In 1551 Ivan the Terrible, during his military campaign against Khanate of Kazan, made a pilgrimage to the Abraham Monastery before the battles. He took the staff of the saint and upon the successful defeat of Kazan khans he returned it back and ordered the construction of the stone Cathedral of the Theophany in 1553- 1555.

His feast days are: October 29 (November 11) (new style) - finding relics - in the Synaxis of the Kostroma saints, May 23 - in the Synaxis of Rostov-Yaroslavski Saints and in the Synaxis of the Karelian Saints - May 21 (dates are given according to the Julian calendar).

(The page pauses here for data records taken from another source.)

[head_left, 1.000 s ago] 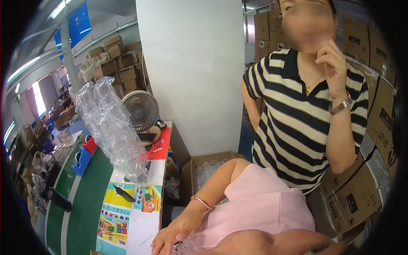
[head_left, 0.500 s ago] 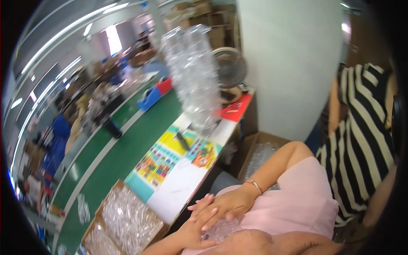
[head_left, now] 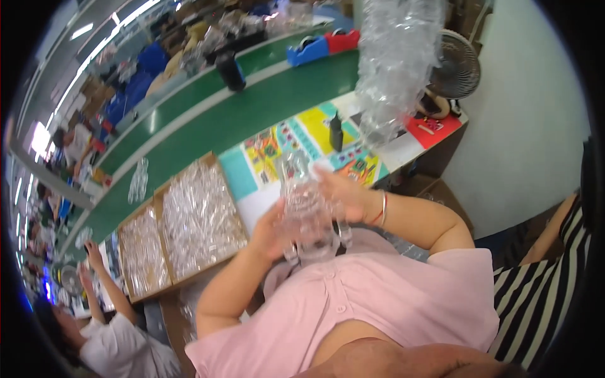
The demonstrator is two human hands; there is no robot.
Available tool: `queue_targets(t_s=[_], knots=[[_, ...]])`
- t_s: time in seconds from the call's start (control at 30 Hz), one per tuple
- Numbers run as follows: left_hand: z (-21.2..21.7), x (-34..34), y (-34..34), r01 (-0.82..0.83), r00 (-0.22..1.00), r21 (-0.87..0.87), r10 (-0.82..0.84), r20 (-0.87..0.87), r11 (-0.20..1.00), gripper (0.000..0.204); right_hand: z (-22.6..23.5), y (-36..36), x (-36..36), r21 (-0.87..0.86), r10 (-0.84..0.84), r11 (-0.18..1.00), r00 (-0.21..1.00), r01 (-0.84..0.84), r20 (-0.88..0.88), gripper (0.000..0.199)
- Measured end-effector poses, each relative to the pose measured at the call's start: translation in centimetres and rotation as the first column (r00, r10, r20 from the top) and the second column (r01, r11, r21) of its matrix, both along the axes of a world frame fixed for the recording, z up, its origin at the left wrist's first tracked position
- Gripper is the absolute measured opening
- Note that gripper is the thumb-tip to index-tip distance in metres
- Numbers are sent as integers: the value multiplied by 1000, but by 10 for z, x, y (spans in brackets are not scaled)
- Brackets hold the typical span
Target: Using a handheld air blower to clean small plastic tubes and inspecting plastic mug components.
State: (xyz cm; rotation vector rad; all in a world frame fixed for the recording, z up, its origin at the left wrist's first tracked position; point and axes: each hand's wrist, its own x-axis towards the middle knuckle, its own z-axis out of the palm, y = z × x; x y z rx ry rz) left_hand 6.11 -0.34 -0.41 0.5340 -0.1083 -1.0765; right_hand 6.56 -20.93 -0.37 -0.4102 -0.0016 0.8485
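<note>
In front of my chest I hold a clear moulded plastic shell, knobbly and see-through; I cannot tell whether it is one piece or several nested together. My left hand grips its left side. Against its right side is my right hand, closed on it, with a bracelet at the wrist. Just beyond the shell lie colourful printed sheets on the table. A dark bottle-like object stands on them.
A cardboard box of clear plastic pieces stands at left. A tall stack of clear shells rises beside a fan. Behind runs a green belt with a tape dispenser. A co-worker sits at left; another person in stripes stands right.
My view has swung, so the table and box appear farther right. My hands, one over the other low before me, have come up and apart around the clear shell.
</note>
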Motion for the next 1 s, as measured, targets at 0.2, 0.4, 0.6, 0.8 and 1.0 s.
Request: queue_targets(t_s=[0.2,0.4,0.6,0.8,1.0], knots=[[39,1,-16,-177,948,-31,179,264,984,78,14,-7,18,-33,-330,938,916,346,226,54],[34,4,-6,-244,876,-78,254,410,967,88,95,-11,17,14,-480,644,389,765,786,60],[30,6,12,-336,831,-132,360,425,933,91,53,-29,-22,-68,-150,782,292,620,945,67],[33,-12,10,-330,804,-26,295,516,944,88,43,-12,-6,35,-400,829,547,559,735,59],[19,-21,6,-304,819,-34,279,501,952,77,27,9,-1,-47,-381,834,637,549,670,52]])
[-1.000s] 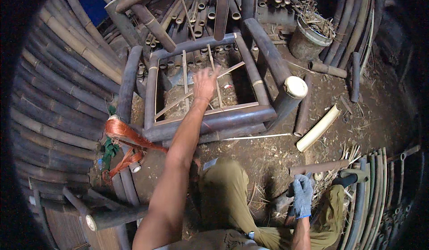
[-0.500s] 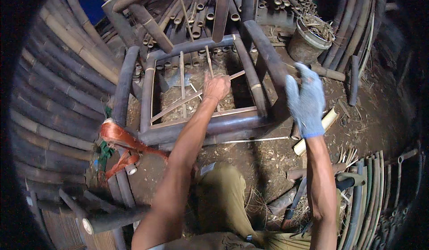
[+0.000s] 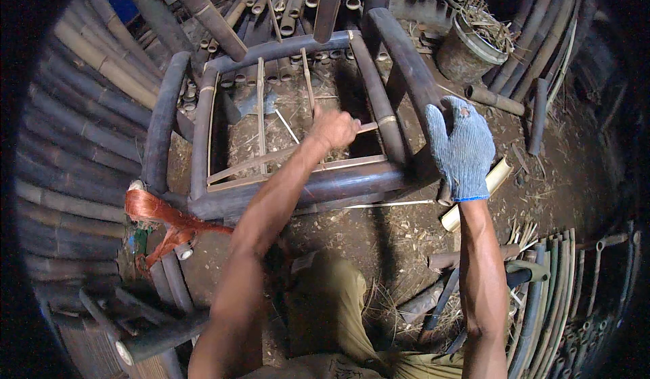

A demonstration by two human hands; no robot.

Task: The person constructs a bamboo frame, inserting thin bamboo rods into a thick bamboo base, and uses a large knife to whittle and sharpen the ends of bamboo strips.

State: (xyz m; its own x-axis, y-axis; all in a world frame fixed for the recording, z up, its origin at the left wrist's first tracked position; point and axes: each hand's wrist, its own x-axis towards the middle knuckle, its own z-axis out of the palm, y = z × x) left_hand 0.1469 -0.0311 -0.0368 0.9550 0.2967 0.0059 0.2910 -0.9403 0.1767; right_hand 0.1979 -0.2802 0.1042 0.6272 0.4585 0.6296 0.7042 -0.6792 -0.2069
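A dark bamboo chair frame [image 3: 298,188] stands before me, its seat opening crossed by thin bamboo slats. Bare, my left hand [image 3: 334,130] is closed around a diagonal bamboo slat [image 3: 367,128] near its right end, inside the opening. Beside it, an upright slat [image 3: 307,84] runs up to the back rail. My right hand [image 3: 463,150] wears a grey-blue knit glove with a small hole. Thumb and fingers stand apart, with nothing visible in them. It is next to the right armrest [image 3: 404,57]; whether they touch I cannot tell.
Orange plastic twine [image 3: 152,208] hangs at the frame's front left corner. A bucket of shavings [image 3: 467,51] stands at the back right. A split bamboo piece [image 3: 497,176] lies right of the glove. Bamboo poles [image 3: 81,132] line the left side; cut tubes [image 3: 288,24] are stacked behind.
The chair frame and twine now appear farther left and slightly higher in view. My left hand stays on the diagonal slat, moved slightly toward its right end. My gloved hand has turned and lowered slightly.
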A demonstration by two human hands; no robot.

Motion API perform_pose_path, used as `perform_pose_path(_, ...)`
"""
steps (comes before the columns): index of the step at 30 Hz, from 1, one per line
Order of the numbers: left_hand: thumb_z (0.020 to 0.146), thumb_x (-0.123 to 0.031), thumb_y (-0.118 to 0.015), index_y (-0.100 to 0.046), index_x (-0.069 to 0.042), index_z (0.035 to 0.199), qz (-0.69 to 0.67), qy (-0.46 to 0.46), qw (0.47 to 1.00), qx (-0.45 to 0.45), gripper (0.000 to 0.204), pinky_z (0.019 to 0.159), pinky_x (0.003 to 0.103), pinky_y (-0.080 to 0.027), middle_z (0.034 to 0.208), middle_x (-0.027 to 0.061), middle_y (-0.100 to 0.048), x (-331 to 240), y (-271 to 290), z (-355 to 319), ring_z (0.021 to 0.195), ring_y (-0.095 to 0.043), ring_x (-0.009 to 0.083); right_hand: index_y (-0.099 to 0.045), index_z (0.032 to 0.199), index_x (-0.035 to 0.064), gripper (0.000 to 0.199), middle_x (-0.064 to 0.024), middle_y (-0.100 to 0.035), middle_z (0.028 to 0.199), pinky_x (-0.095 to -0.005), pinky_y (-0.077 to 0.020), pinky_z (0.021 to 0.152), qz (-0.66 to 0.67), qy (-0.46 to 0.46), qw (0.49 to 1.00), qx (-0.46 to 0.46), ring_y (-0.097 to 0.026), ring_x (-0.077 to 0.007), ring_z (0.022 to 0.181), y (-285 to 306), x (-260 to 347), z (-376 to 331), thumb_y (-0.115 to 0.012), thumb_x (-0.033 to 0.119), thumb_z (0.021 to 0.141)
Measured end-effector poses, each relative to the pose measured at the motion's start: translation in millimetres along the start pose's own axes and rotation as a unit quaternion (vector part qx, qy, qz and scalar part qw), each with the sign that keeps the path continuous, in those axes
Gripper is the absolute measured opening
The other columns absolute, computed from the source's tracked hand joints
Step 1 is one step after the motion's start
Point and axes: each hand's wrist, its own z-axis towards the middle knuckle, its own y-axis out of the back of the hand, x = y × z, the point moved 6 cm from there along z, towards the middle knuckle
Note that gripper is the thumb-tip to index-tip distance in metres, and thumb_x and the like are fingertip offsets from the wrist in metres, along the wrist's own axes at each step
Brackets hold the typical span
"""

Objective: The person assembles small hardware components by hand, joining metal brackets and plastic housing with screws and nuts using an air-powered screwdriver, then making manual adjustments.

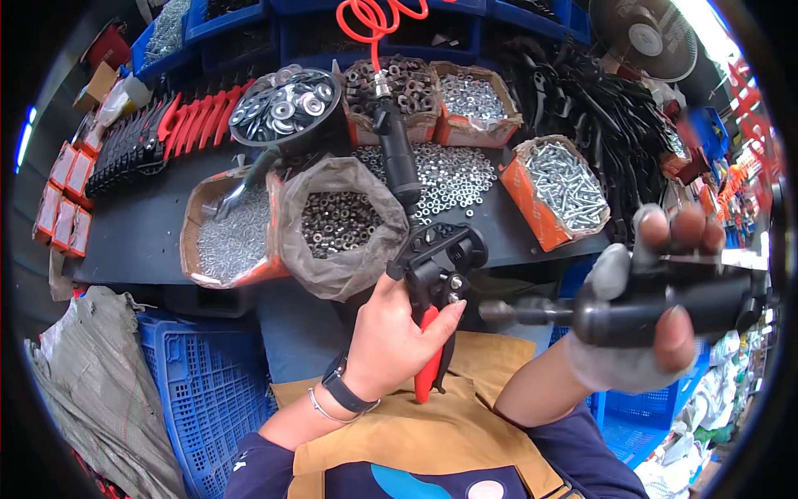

==Years of life and activity==
The legend of the saint indicates 1010 as the date of his death, but most historians recognize this date to be wrong. Nikolay Karamzin indicated, that Abraham was acting in Rostov during or after Andrey Bogolyubsky (c. 1111 – 1174). The activity of Abraham in Rostov dates from 1073 to 1077 years according to Vasily Klyuchevsky; Macarius Bulgakov refers it to (?)-1045 years, Andrei Titov - the end of the XI - the beginning of the XII century, Filaret (Gumilevsky) - the beginning of the XII century.

Evgeny Golubinsky was skeptical about the very fact of the existence of Abraham, apparently considering him a single person with Abraham Galitzki and referring his activity to the last quarter of the fourteenth century (according to the legend, the latter lived the same years as Yury Dmitrievich, born in 1374). Arseny Kadlubovsky does not consider Abraham to be the founder of the Theophany Monastery, and also relates his life to the fourteenth century.